Interesting. I have to say Selena, these Boy x Ninja pups have crazy drive. And all pups are the same, very little difference between them. I actually didnt expect to see them like this, but Fathi did huge amounts of imprinting with them.


----------



## Selena van Leeuwen (Mar 29, 2006)

I won't say it will be that way, I say there is a very big chance.

A puppy playing (prey) or really mean it is a different thing. hard to explain what I mean, can't find the right words.


----------



## Christopher Jones (Feb 17, 2009)

Selena van Leeuwen said:


> I won't say it will be that way, I say there is a very big chance.
> 
> A puppy playing (prey) or really mean it is a different thing. hard to explain what I mean, can't find the right words.


Ok, I was going to ask you that as well.
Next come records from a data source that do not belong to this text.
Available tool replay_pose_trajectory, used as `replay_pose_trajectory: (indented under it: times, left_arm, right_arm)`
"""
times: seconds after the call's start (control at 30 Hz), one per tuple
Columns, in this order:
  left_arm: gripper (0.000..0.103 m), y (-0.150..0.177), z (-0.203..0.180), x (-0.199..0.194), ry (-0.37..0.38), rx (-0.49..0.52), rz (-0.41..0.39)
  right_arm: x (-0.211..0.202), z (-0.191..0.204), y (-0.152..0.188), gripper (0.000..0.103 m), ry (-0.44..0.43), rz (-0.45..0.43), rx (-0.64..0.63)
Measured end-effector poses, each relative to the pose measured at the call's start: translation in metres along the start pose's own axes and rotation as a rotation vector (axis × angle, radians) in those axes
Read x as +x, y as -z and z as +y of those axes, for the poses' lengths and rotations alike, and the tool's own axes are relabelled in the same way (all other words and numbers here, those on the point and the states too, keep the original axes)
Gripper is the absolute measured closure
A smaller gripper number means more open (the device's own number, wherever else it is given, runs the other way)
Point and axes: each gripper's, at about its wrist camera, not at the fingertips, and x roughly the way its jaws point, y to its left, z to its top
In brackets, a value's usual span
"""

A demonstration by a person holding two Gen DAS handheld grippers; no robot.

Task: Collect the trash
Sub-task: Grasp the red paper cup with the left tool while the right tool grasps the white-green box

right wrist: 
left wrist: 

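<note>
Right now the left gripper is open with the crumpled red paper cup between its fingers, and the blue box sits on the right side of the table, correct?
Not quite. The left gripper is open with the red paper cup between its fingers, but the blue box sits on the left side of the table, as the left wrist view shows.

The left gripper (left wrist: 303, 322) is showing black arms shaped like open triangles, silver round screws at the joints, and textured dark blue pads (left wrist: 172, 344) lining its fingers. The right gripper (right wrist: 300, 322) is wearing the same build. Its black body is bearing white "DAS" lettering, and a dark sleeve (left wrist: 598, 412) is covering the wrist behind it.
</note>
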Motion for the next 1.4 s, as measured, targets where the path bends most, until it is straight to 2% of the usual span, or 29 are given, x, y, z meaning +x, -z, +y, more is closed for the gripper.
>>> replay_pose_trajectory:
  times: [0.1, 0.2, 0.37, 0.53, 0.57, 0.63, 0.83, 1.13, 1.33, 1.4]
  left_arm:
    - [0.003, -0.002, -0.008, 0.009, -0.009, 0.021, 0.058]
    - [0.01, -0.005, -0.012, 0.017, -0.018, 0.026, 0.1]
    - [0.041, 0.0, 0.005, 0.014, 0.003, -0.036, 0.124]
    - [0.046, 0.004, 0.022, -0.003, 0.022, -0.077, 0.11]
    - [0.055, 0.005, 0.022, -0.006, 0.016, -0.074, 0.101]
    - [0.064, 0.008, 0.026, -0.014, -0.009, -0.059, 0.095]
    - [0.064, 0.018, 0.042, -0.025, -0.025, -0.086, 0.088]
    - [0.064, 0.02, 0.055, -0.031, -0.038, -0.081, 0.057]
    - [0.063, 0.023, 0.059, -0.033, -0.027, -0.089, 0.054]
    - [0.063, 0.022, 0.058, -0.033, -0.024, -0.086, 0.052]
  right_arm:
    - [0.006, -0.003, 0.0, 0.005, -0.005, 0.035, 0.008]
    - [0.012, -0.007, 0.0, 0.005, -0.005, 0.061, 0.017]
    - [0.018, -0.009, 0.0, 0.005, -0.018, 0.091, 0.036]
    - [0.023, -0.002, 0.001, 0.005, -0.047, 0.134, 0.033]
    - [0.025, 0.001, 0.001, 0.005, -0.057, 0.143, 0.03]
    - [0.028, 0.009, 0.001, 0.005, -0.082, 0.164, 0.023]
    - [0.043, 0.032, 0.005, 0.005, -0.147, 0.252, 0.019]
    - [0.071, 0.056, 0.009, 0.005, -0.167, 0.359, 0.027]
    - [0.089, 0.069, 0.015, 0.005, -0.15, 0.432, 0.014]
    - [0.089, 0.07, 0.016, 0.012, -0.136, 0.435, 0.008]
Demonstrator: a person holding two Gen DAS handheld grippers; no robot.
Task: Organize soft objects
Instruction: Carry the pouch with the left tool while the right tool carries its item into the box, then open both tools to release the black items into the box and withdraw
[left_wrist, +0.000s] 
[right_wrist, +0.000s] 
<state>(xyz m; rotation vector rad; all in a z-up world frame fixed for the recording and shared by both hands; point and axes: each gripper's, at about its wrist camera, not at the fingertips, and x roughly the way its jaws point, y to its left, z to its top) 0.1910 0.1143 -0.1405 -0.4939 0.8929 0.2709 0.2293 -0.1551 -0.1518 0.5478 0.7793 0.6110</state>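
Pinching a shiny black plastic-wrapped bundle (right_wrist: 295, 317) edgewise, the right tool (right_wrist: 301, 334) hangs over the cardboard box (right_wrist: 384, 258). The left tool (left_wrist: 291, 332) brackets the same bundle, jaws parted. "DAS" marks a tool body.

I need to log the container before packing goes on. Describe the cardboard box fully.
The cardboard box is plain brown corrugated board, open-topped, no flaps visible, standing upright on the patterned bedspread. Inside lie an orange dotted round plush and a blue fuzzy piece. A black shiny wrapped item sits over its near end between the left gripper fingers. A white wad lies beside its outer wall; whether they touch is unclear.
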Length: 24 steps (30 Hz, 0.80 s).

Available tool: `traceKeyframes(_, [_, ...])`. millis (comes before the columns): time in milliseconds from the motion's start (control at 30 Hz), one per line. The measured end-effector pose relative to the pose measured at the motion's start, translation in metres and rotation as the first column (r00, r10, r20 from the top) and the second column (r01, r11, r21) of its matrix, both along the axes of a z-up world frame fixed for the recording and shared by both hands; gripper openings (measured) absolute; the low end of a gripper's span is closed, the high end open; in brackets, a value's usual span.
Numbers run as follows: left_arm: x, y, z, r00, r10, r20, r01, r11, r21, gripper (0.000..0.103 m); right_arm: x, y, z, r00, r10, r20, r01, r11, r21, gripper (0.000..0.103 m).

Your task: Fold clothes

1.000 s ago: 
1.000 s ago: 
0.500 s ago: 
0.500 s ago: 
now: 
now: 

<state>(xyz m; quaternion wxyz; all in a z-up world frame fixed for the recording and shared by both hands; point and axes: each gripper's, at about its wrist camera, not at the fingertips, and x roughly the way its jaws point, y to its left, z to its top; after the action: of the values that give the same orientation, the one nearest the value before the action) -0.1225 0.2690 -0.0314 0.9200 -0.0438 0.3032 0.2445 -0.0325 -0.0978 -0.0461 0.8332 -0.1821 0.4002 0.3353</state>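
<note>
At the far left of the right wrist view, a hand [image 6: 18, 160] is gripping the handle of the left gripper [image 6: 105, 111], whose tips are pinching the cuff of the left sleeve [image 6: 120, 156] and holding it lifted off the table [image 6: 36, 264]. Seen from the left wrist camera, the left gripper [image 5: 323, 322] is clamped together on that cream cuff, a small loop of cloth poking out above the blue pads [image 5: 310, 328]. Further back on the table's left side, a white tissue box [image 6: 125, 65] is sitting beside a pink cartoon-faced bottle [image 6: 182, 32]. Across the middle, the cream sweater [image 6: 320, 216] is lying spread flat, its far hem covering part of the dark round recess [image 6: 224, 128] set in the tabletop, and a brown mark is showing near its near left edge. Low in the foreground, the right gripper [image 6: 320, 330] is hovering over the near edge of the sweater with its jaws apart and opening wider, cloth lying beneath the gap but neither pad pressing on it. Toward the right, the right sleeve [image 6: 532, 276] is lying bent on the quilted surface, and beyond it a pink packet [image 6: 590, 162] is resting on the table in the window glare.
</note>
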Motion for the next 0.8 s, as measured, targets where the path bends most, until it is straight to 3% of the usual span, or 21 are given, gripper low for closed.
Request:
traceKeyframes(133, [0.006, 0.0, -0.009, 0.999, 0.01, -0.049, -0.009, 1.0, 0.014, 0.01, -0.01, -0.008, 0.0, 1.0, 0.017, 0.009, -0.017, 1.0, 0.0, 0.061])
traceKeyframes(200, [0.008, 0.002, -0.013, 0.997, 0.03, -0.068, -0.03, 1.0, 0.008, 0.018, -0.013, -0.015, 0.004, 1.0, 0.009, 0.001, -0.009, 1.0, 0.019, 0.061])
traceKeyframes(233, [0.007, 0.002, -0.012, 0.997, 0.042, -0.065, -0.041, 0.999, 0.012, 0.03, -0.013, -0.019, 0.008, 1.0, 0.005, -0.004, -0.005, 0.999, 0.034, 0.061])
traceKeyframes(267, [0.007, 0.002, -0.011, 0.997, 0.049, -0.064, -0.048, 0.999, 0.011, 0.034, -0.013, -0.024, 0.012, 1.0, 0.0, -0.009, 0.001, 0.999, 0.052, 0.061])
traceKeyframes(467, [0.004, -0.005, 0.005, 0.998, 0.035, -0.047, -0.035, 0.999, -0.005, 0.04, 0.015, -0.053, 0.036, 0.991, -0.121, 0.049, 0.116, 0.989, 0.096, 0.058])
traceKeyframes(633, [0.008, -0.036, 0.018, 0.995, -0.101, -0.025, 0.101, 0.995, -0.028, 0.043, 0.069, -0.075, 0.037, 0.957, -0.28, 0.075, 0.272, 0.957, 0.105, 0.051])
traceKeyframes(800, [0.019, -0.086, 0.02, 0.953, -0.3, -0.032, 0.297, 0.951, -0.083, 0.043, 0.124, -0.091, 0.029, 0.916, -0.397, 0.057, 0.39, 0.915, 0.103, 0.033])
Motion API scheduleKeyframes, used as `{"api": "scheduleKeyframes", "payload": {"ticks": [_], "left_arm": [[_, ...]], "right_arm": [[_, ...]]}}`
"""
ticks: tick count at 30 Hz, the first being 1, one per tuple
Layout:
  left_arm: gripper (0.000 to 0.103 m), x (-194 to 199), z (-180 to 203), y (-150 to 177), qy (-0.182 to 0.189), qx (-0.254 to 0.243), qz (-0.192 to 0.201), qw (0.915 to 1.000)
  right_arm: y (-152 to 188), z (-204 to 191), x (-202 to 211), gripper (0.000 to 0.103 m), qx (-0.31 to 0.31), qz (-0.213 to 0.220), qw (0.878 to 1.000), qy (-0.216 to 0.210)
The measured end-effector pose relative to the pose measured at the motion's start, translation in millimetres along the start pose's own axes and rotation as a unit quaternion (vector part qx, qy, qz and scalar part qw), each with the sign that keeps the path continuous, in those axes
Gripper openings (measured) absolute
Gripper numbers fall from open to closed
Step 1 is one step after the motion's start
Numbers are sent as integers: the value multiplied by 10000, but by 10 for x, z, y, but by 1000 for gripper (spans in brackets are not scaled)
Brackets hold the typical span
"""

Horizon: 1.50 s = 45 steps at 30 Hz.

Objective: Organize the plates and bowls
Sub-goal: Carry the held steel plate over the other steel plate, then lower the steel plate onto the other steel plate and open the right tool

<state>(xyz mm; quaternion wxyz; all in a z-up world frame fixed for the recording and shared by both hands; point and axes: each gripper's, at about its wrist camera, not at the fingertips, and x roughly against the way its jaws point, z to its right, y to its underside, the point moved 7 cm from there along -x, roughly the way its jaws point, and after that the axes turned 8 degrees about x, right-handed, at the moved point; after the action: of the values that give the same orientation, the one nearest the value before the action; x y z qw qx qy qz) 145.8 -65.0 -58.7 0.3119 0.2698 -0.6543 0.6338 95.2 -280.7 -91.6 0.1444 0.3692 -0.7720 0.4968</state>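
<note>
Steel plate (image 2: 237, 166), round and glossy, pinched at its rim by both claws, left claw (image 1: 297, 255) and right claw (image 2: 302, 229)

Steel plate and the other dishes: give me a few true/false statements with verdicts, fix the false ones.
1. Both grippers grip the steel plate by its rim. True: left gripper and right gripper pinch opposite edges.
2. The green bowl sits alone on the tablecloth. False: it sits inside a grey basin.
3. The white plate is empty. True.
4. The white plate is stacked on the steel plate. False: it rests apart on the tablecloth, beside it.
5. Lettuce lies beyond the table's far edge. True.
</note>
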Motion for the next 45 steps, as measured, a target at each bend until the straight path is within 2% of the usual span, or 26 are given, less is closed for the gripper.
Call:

So by slow maturing you dont mean not showing any prey drive as a puppy for the rag or tug?


----------



## Selena van Leeuwen (Mar 29, 2006)

Christopher Jones said:


> Ok, I was going to ask you that as well. So by slow maturing you dont mean not showing any prey drive as a puppy for the rag or tug?


 no, the one doesn't have to do with the other. Prey= playing, all young working line dogs will do that. But for the natural agression (really want to bite the man, not the prey item/suit/sleeve) they have by their genetics requires a certain mental maturity.

And mental maturity has to grow to a dog, and based on my knowledge and experience of the used bloodlines, i'll say there is a very great change that mental maturity will not show up till around 12-13 mo ;-)


----------



## Christopher Jones (Feb 17, 2009)

Selena van Leeuwen said:


> no, the one doesn't have to do with the other. Prey= playing, all young working line dogs will do that. But for the natural agression (really want to bite the man, not the prey item/suit/sleeve) they have by their genetics requires a certain mental maturity.
> 
> And mental maturity has to grow to a dog, and based on my knowledge and experience of the used bloodlines, i'll say there is a very great change that mental maturity will not show up till around 12-13 mo ;-)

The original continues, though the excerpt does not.